Brent crude rallied to $109 per barrel on news that negotiations may take longer than initially indicated. Retracement will likely respect support at $105 per barrel, signaling another test of $114.

Brent Crude Futures (ICE May'26)

Markets continue to receive conflicting messages on the war with Iran.

President Trump said he would extend a pause to attack Iran’s energy facilities to April 6, a little over a week after the original deadline that was set to end Friday.

“As per Iranian Government request, please let this statement serve to represent that I am pausing the period of Energy Plant destruction,” Trump said in a Truth Social post. “Talks are ongoing and, despite erroneous statements to the contrary by the Fake News Media, and others, they are going very well. Thank you for your attention to this matter!” (CNBC)
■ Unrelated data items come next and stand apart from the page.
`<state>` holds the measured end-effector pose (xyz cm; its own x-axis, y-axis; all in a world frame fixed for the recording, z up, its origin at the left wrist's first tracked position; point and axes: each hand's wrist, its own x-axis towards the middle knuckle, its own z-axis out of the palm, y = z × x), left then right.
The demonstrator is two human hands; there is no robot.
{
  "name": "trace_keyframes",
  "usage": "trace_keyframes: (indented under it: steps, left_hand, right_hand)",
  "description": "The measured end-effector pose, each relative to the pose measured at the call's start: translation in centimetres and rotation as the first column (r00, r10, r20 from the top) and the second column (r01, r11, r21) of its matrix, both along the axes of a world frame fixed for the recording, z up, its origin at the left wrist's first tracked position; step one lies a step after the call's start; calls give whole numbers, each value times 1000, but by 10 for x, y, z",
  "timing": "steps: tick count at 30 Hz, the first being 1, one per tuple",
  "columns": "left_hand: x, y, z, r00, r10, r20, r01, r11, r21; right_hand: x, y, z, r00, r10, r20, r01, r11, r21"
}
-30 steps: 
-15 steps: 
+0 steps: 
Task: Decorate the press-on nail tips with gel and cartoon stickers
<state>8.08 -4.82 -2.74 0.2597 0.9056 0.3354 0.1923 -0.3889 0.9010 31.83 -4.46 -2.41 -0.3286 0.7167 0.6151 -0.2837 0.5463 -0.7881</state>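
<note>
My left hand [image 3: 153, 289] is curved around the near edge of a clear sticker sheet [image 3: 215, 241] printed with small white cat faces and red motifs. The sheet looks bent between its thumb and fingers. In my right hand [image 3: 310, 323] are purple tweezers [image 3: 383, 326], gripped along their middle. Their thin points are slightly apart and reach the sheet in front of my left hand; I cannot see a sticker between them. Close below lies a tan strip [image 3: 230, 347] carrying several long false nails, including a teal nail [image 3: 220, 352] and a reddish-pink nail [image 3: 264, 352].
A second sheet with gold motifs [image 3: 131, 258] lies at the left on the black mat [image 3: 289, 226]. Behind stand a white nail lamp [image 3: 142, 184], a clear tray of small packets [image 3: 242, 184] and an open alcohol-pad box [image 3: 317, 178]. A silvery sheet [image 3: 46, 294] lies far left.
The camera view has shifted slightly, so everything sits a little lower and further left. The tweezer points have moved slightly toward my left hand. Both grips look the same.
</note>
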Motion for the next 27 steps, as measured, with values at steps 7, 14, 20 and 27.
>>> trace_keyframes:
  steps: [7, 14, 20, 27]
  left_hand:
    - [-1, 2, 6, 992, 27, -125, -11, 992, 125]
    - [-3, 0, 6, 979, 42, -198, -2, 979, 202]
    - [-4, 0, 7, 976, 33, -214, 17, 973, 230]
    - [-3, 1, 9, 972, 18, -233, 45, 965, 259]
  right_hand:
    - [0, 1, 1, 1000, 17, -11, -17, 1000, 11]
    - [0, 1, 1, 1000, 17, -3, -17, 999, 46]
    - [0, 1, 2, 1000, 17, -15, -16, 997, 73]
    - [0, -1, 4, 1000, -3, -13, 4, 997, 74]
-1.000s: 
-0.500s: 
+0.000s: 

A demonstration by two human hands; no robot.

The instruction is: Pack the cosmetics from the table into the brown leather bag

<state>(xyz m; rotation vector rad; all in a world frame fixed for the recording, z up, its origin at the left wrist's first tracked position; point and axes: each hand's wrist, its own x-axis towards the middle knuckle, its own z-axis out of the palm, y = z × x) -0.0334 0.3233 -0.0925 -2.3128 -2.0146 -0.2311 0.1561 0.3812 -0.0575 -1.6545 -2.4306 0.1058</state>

Iran’s Foreign Minister ruled out direct talks with the US but says they are reviewing the US 15-point proposal submitted through Pakistani intermediaries.

House Speaker Mike Johnson said Wednesday that Operation Epic Fury is “almost done” and is “wrapping up.”

….Johnson said that the objectives of the operation “have been met,” but access to the Strait of Hormuz still needs to be “straightened out.” (CBS)

The military buildup continues:

WASHINGTON, March 24 (Reuters) – The Pentagon is expected to send ​thousands of soldiers from the U.S. Army’s elite 82nd Airborne Division to the Middle East, two people familiar with the ‌matter told Reuters on Tuesday, adding to a massive U.S. military buildup even as President Donald Trump talks about a possible deal with Tehran to end the war.

The New York Post:

The Pentagon is reportedly considering a plan to send an additional 10,000 troops to the Middle East amid the war with Iran.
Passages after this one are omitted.